PS. For those considering purchasing a WW they have a promotion from today until the end of June where if you purchase a WW you get 19 of their kits included in the price. Details are available from Winequipe Melbourne (No affiliation just passing on the info) 

View attachment 2014 Beer Awards Results for Brewers.pdf


----------



## SnakeDoctor (13/6/14)

As mentioned in the other thread, running your own competition is hardly a way to build credibility, if the entrants enter third party competitions it'd be a lot more of an advertisement.

Are you able to source the "all grain" vs. extract comments? It's not mentioned in your PDF..


----------



## Ducatiboy stu (13/6/14)

Must agree....any one can run there own closed comp.

But how do they go against K&K,, WW, AG, BIAB, No Cill, etc

I have seen K&K brewers make a better beer than a full AG..

TBH....the WW will sort itself out in the generall population of brewers. Just like other alternative methods have. If people can see results against other methods they will buy. If it doesnt cut the mustard then only a small few will buy it. The same thing happened with BIAB & No-Chill. Let the brewers and results decide, not a marketing push


----------



## Yob (13/6/14)

After all the shit in the previous threads? 

Really? 

Points for persistence wobbly, you must have a fair lump on your forehead by now and I'm personally amazed at your continued sales repping.


----------



## GrumpyPaul (13/6/14)

Williamswarn prototype?


----------



## roger mellie (13/6/14)

SnakeDoctor said:


> As mentioned in the other thread, running your own competition is hardly a way to build credibility, if the entrants enter third party competitions it'd be a lot more of an advertisement.
> 
> Are you able to source the "all grain" vs. extract comments? It's not mentioned in your PDF..

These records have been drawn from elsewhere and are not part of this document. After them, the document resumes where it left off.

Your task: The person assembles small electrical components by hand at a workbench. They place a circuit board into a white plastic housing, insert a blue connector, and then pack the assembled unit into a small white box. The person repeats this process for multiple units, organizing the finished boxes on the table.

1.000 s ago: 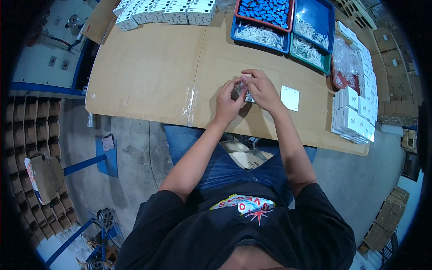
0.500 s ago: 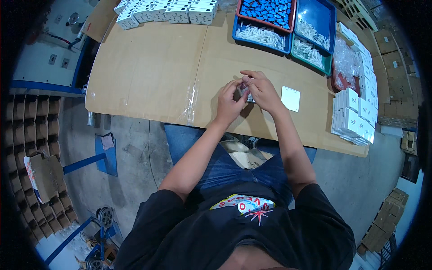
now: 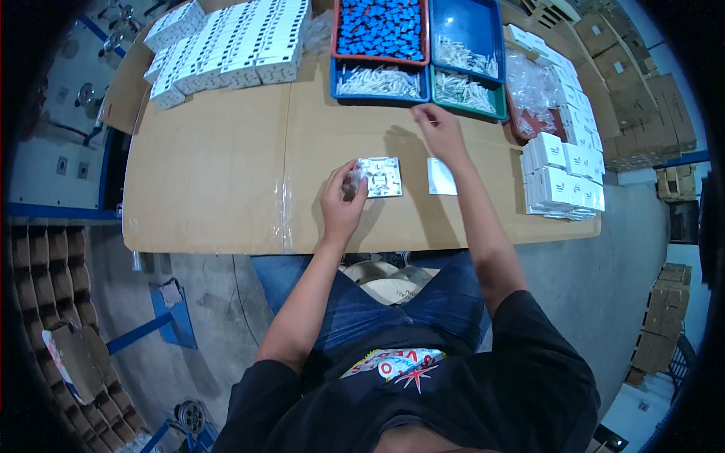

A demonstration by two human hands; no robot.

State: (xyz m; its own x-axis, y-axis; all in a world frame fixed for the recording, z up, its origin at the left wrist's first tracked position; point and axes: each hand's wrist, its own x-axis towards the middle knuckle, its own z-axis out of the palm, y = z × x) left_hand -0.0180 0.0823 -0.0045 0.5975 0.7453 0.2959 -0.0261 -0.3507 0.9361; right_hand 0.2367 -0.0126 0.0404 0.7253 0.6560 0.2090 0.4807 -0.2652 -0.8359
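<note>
My left hand (image 3: 342, 202) is curled against the left edge of a square white plastic housing (image 3: 383, 178) lying on the table, its open inner side facing up. Something clear and shiny, perhaps plastic film, shows between thumb and fingers. My right hand (image 3: 439, 134) hovers over the table just short of the parts trays, fingers bent together; whether anything is in them is hidden. A flat white square plate (image 3: 440, 181) lies right of the housing, partly behind my right wrist.
Ahead stand a red tray of blue parts (image 3: 380, 30), blue trays (image 3: 337, 89) and a green tray (image 3: 500, 106) holding slim white pieces. White boxed units (image 3: 276, 72) are stacked far left. More white square units (image 3: 563, 189) pile up at the right, beside clear plastic bags (image 3: 532, 79).
My hands, together over the housing before, have parted. The right one has moved forward toward the trays; the left stays at the housing, now uncovered. The whole view has shifted.
</note>
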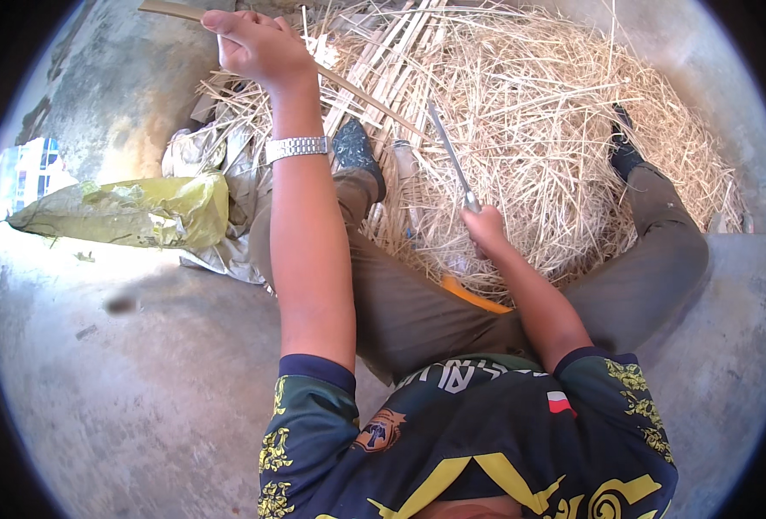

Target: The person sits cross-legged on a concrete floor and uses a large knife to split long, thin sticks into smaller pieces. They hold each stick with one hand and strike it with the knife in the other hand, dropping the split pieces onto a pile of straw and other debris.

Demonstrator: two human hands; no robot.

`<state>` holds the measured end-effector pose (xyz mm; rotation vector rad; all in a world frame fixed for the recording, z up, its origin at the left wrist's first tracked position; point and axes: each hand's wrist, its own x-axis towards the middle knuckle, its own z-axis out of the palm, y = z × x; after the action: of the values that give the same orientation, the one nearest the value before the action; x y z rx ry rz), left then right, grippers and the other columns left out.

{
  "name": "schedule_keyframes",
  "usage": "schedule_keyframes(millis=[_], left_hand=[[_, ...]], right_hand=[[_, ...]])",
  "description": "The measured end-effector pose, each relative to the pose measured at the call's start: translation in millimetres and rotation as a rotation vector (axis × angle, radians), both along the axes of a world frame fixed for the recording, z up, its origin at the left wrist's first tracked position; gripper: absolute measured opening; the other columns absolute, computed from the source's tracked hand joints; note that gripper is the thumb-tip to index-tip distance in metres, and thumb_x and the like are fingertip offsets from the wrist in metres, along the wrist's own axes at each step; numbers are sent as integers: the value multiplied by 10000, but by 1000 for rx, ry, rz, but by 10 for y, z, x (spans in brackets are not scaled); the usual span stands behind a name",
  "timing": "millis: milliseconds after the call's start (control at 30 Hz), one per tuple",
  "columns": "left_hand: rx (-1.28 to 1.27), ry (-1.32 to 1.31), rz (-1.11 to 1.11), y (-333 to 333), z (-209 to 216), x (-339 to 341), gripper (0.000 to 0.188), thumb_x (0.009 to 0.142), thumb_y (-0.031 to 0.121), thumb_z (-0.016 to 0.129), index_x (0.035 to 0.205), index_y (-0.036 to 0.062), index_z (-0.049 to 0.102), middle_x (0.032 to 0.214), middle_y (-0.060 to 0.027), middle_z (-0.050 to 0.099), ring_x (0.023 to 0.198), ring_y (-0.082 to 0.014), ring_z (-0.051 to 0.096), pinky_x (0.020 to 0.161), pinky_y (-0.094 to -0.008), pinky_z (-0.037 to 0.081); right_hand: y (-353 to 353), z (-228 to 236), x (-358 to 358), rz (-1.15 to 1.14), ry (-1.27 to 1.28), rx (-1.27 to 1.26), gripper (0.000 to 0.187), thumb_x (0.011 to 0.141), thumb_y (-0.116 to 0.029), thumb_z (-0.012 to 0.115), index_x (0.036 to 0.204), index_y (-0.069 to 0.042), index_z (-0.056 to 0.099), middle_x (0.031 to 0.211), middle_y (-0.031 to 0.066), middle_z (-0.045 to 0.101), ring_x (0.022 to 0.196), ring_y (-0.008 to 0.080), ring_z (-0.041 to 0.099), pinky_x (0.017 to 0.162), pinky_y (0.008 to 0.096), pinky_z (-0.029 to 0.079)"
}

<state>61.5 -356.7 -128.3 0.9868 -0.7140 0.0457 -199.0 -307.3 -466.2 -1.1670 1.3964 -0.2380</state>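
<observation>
My left hand [260, 48], with a metal watch [296, 148] on its wrist, is raised at the upper left. Its fingers are closed round a long, flat bamboo strip [370, 97], which slants from the top left down to the right over the shavings. In my right hand [485, 228] is a knife [450, 149], gripped by its handle, with the narrow blade pointing up and away from me. The blade's tip is close to the strip's lower end; whether they touch I cannot tell.
Between my legs spreads a big heap of pale shavings [539, 130], with split bamboo strips [383, 56] at its far left. My shoes [357, 156] flank it. A yellow sack [132, 212] lies left on the concrete floor [141, 363]. Something orange [474, 296] lies by my thigh.
</observation>
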Motion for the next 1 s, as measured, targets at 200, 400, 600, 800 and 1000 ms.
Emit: schedule_keyframes(millis=[200, 400, 600, 800, 1000], left_hand=[[3, 80, -543, 75, 25, 174, 605, 1017, 720, 353, 735, 186, 318, 558, 50, 218, 491, -114, 141, 477, -298, 130], [-117, 157, -732, -32, -5, 151, 581, 1048, 638, 431, 688, 198, 311, 537, 77, 201, 435, -86, 144, 400, -286, 119], [28, 81, -377, 81, 36, 87, 671, 981, 782, 329, 745, 154, 301, 566, 33, 221, 497, -124, 147, 487, -310, 133], [-91, 96, -243, -7, 30, 25, 595, 1023, 667, 423, 700, 181, 309, 548, 58, 252, 432, -89, 226, 391, -285, 190], [4, 48, -64, 3, 48, 31, 676, 987, 765, 297, 743, 135, 281, 559, 24, 218, 446, -117, 216, 419, -306, 175]], right_hand=[[-28, 479, 241, -145, -331, -429, 251, 882, -216, 693, 717, -36, 634, 601, 23, 587, 472, 117, 495, 486, 337, 387], [61, -239, -10, 111, 209, 23, 222, 886, -186, 661, 742, -23, 616, 640, 70, 615, 551, 167, 574, 534, 360, 436], [-25, 316, 98, -33, 20, -48, 226, 876, -202, 659, 839, 21, 655, 719, 115, 664, 605, 189, 618, 575, 361, 467], [-81, 235, 135, -108, -172, -273, 273, 868, -210, 659, 705, 7, 635, 642, 87, 648, 565, 200, 596, 563, 373, 463], [34, -106, -46, 93, 174, 43, 262, 874, -218, 657, 882, 43, 673, 789, 155, 691, 608, 221, 625, 572, 399, 471]])
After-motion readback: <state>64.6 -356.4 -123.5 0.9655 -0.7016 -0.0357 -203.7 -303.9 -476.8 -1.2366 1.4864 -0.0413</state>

Well they kind of did - at least once

http://www.williamswarn.com/Gold-Medal-2012#.U5qRYBZpteg

The entire point of the competition - was simply to have NZPA accepted as a BJCP style. As NZ has 14 commercial hop varieties and numerous examples of Pale Ales with NZ hops only - WW decided to promote the style - for inclusion as a category. Sure - WW will self flagellate about the first 10 entries beating the (arguably) most commercially successful example of an NZPA - they organised the comp - I guess that makes them entitled to - they are trying to make money after all - no crime in that.

As Wobbly mentioned there were 3 AG entries - none of which finished in the top 10 - maybe if I had read the specifications (IBU's < 30) one of the AG entries might have done better.


----------



## Ducatiboy stu (13/6/14)

Just because a product Sponsors an event does not make it De jure


----------



## SnakeDoctor (13/6/14)

I'm guessing theres no points lost for extract twang on their WW score cards...


----------



## Bribie G (13/6/14)

When I win Powerball I'll definitely buy a couple of Williamswarns , a Roomba iRobot for every room and a Dualit toaster (with a spare one in case it fails on a Sunday morning).


----------



## mje1980 (13/6/14)

I'd just buy a microbrewery at least it could potentially pay itself off


----------



## pk.sax (13/6/14)

If I won powerball, I'd arrange to live serviced for the rest of my life at a location of my choosing, when I choose and not give a flying toad's ass how beer is made as long as it is served up by a roster of playmates.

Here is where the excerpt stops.